* Brief
For the records that follow, say how many lines have the word "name" in them. Write the number and nothing more.

* Supplied entries
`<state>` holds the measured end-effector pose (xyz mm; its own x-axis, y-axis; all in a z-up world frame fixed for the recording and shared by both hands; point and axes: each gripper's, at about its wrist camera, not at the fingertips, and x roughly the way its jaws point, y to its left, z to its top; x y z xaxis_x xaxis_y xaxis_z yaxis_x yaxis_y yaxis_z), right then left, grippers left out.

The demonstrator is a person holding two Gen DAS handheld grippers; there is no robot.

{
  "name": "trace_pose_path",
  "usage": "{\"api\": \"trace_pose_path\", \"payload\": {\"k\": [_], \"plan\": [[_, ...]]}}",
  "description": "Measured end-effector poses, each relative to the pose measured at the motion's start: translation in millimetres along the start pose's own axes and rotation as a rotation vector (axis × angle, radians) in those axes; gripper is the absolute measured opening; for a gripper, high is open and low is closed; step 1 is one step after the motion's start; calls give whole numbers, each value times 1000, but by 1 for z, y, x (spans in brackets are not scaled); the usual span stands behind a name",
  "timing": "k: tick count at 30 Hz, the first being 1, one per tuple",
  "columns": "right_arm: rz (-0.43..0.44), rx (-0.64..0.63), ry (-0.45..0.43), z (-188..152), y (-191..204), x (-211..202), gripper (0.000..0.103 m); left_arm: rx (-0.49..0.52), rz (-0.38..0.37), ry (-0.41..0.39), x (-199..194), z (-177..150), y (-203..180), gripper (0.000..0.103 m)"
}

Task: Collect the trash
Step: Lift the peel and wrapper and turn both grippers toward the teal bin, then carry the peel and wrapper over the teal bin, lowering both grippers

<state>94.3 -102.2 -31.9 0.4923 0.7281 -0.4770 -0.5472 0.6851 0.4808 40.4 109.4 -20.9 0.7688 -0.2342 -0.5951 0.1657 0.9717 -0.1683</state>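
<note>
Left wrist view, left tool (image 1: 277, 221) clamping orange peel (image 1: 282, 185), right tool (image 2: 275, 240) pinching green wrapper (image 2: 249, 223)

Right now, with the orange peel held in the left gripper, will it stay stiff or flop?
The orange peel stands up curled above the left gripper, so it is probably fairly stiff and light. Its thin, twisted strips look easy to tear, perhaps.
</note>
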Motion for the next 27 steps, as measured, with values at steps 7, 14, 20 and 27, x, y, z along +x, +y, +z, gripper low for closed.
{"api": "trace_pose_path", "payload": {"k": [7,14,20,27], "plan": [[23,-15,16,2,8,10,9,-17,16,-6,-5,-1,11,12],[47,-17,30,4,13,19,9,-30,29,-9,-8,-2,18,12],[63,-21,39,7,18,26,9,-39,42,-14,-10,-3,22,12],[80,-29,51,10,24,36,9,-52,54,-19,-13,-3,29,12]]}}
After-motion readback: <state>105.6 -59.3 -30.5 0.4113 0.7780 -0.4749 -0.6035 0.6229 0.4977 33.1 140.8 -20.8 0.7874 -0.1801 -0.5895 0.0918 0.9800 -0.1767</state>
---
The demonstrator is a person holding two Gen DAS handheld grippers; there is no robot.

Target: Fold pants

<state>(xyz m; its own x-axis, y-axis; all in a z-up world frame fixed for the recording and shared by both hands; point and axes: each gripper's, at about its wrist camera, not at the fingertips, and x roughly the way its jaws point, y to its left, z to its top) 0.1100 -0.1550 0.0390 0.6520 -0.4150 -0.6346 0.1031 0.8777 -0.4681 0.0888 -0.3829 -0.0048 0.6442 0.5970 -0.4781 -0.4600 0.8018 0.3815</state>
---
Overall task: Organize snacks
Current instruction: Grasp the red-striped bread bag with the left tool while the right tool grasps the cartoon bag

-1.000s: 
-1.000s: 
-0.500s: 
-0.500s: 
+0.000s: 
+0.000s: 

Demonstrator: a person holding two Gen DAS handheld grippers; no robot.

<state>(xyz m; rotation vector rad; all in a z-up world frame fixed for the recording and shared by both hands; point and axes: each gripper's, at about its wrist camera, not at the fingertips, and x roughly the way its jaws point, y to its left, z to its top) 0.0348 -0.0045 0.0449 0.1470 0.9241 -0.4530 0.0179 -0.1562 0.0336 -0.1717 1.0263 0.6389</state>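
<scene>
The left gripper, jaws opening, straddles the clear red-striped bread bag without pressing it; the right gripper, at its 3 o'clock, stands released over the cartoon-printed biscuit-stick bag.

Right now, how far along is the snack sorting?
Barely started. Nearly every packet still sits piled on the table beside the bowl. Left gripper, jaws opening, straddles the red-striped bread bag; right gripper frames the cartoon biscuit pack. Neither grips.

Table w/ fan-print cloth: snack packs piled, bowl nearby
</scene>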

* Finished exercise
2